In our previous post we introduced extended statistics, which help the Optimizer improve the accuracy of cardinality estimates for SQL statements that contain predicates involving a function wrapped column (e.g. UPPER(LastName)) or multiple columns from the same table used in filter predicates, join conditions, or group-by keys. So extended statistics are extremely useful but how do you know which extended statistics should be created?
In Oracle Database 11.2.0.2 we introduced Auto Column Group Creation, which automatically determines which column groups are required for a table based on a given workload. Please note this functionality does not create extended statistics for function wrapped columns it is only for column groups. Auto Column Group Creation is a simple three step process:
1. Seed column usage
Oracle must observe a representative workload, in order to determine the appropriate column groups. Using the new procedure DBMS_STATS.SEED_COL_USAGE, you tell Oracle how long it should observe the workload. The following example turns on monitoring for 5 minutes or 300 seconds. This monitoring procedure records different information from the traditional column usage information you see in sys.col_usage$ and it is stored in sys.col_group_usage$.
You don't need to execute all of the queries in your work during this window. You can simply run explain plan for some of your longer running queries to ensure column group information is recorded for these queries.
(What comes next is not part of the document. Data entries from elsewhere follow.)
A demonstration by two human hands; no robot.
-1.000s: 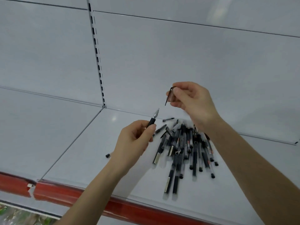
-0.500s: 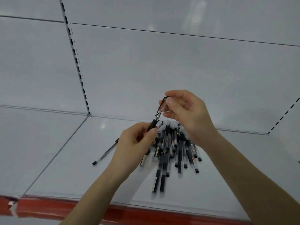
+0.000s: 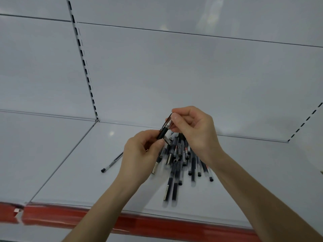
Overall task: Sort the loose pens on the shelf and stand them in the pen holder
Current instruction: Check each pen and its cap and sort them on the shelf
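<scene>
Above the white shelf, my left hand grips the barrel of a black pen that points up and to the right. My right hand pinches the clear pen cap, which sits over the pen's tip. Under both hands lies a pile of several black pens, partly hidden by my fingers and wrists. A single pen lies apart to the left of the pile. No pen holder shows in this view.
The shelf has a red front edge strip and a white back panel. A slotted upright runs up the back at the left, and another slotted upright shows at the far right.
My right hand has come down and left, bringing the cap from apart onto the pen's tip. The view has shifted, so the pile sits lower and more to the centre.
</scene>
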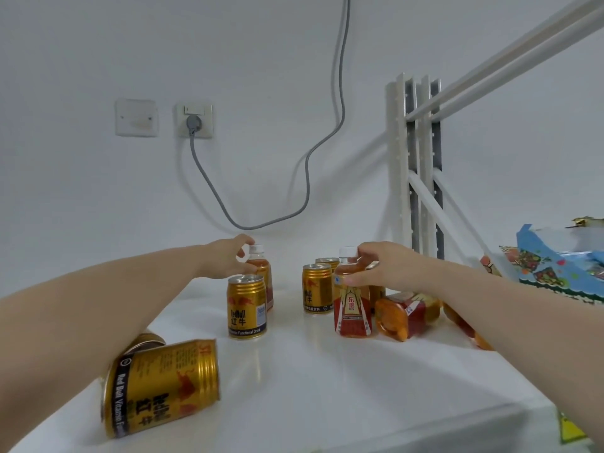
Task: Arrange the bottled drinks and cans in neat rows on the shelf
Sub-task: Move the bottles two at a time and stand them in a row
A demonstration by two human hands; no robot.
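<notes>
Front bottle (353, 305) upright on the white shelf (310, 380), long axis vertical, right of centre, pinched at the shoulder by the right hand (382, 269), thumb on the near side, fingers over the far side. Back bottle (261, 273) upright too, further in and to the left, gripped at the neck by the left hand (225, 259), fingertips curled just below the white cap. Hands well apart, each closed on its own bottle.

Just in front of the back bottle, an upright can (246, 307), hiding its lower half. Left of the front bottle, two more upright cans (316, 292), one behind the other. Right of it, a fallen bottle (405, 315), long axis roughly sideways, base toward the camera, almost touching the front bottle; another one partly hidden under the right forearm. Near the front left edge, a toppled can (163, 387), axis running left to right, under the left forearm, with a second can half hidden behind it.

Probably lining up the two upright bottles; fallen bottle nearer the right hand, toppled can nearer the left. Rows far from done.

Behind, a wall socket (195, 120) with a grey cable, and rack uprights (415, 165) to the right.
</notes>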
The example below uses two queries that run against the customers_test table (which is a copy of the customers table in the SH schema).
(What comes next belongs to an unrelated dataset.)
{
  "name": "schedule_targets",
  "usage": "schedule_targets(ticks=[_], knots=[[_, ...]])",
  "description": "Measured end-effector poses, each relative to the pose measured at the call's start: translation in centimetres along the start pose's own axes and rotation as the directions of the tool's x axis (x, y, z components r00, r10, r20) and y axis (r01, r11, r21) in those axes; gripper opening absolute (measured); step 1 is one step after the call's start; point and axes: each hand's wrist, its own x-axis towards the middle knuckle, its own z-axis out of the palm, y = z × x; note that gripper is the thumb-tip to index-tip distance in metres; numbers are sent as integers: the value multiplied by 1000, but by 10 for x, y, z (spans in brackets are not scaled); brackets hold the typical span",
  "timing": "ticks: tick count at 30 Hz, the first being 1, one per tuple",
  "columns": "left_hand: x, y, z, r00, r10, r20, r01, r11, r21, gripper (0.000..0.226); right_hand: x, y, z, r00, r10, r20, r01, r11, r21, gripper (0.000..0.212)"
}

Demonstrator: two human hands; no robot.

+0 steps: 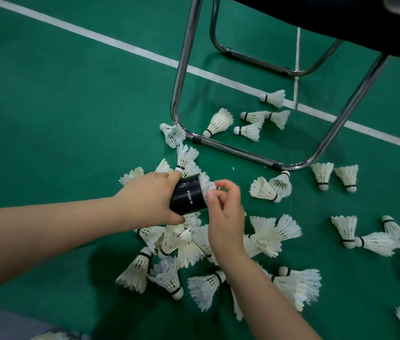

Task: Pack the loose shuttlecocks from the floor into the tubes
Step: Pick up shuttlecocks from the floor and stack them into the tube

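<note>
A black tube printed "PUSH IN" is held above the green floor, gripped by my left hand around its side. White feathers of a shuttlecock stick out of the tube's open end. My right hand pinches those feathers at the mouth with curled fingers. Several loose white shuttlecocks lie in a pile under my hands, and more are scattered to the right.
A chrome-legged chair with a dark seat stands just beyond the pile, with a few shuttlecocks under it. White court lines cross the green floor. A grey edge shows at bottom left.
</note>
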Motion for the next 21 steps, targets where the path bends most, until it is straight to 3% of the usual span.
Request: schedule_targets(ticks=[3,5,8,15,17,21], knots=[[0,0,0,1000,-8,0,8,999,32,60,-1,-2,-4,971,140,194,-147,989,25,9],[-2,0,1,1000,5,13,-6,998,68,59,-1,-3,-8,913,189,361,-212,977,23,10],[-4,1,2,997,56,46,-62,987,148,60,0,-1,-15,805,246,540,-270,962,-35,22],[-9,16,9,974,188,126,-213,951,226,61,11,3,-24,512,380,770,-309,918,-248,34],[-9,18,11,973,194,126,-217,952,214,58,10,8,-20,546,351,761,-334,924,-187,33],[-5,19,8,988,131,76,-140,981,131,60,11,17,-15,858,294,422,-377,918,126,24]])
Once the monitoring window has finished, it is possible to review the column usage information recorded for a specific table using the new function DBMS_STATS.REPORT_COL_USAGE. This function generates a report, which lists what columns from the table were seen in filter predicates, join predicates and group by clauses in the workload.
It is also possible to view a report for all the tables in a specific schema by running DBMS_STATS.REPORT_COL_USAGE and providing just the schema name and NULL for the table name.
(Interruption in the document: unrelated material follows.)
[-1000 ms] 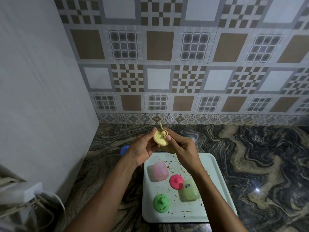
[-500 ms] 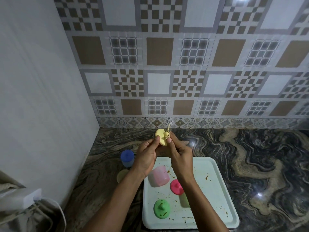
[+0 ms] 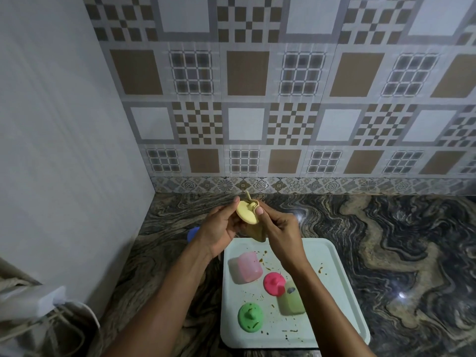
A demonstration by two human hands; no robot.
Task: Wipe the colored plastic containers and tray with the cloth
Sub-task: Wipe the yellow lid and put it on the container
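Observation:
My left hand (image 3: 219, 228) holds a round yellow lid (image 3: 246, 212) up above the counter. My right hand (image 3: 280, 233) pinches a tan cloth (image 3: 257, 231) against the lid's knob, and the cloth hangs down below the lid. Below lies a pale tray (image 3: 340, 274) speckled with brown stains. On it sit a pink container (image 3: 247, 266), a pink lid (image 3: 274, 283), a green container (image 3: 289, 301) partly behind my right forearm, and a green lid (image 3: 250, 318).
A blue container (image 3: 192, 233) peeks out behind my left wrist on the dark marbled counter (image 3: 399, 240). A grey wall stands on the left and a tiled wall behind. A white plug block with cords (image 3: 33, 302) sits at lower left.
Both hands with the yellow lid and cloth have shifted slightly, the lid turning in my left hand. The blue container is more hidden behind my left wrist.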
2. Create the column groups
At this point you can get Oracle to automatically create the column groups for each of the tables based on the usage information captured during the monitoring window. You simply have to call the DBMS_STATS.CREATE_EXTENDED_STATS function for each table.This function requires just two arguments, the schema name and the table name. From then on, statistics will be maintained for each column group whenever statistics are gathered on the table. In this example you will see two column groups were created based on the information captured from the two queries in this workload.
It is also possible to create all of the proposed column groups for a particular schema in one shot by running the DBMS_STATS.CREATE_EXTENDED_STATS function and passing NULL for the table name.
3. Regather statistics
The final step is to regather statistics on the affected tables so that the newly created column groups will have statistics created for them.
Once the statistics have been gathered you should check out the USER_TAB_COL_STATISTICS view to see what additional statistics were created. In this example you will see two new columns listed for the customers_test table. Both columns have system generated names, the same names that were returned from the DBMS_STATS.CREATE_EXTENDED_STATS function.
You will also notice that one of the column groups has a height-based histogram created on it. This column group was created on CUST_CITY, CUST_STATE_PROVINCE, and COUNTRY_ID. While monitoring column groups we also monitor the fact that histogram may be potentially useful for the column groups and subsequent statistics collection create a histogram for the group. So now that the column groups are in place, let's see if they improved the cardinality estimates for the two queries we used in the monitoring window.
In both cases the cardinality estimate is far more accurate than without extended statistics.
Maria Colgan+
Maria,
Would like to understand how extended statistics impact dynamic sampling in Oracle 11gR2.
Maria:
I would like to know if it is possible to create extended stats on multiple columns that involves an expression on one of the columns. For example, can we gather extended stats for (UPPER(ename),empid)?
Thanks,
Senthil
Hi Senthil,
No unfortunately, column groups are not supported on expressions.
Thanks,
Maria
Maria:
Thanks for your reply! We were getting weird missing paranthesis error message when we tried to create extended statistics for a mixed group of columns that involved an expression. Just wanted to check with you on this.
Thanks again,
Senthil
Hi Maria,
I try to implement the way you explained and found below observation. All the column orders in a column grouping reported by seed-col-usage and report_col_usage is in alphabetical order. Ex: Actual column order in WHERE clause => "RECEIVING_ORGANIZATION","IS_LATEST","IS_VIEWED","IS_PRINTED","IS_ABNORMAL"; But extended stats created for "IS_ABNORMAL","IS_LATEST","IS_PRINTED","IS_VIEWED","RECEIVING_ORGANIZATION". I thought of drop the already created extended stats column groups using DROP_EXTENDED_STATS, but I got this error:
ORA-00001: unique constraint (SYS.I_WRI$_OPTSTAT_HH_OBJ_ICOL_ST) violated
ORA-06512: at "SYS.DBMS_STATS", line 8576
ORA-06512: at "SYS.DBMS_STATS", line 8630
ORA-06512: at "SYS.DBMS_STATS", line 32711
ORA-06512: at line 1
I try to delete table stats, but already created extended stats column groups didn't get delete (in USER_STAT_EXTENSIONS), I thought of removing entries from WRI$_OPTSTAT_HISTHEAD_HISTORY, but afraid to do so since I am not sure about the side effects. Your help will be highly appreciated on this. I am still struggling on how to drop this extended stats. Thanks!
Works great thanks for a good example. We will implement column groups and reduce wait time and over all DB time , preserve CPU user clocks.
Nice insights, thank you,
Foued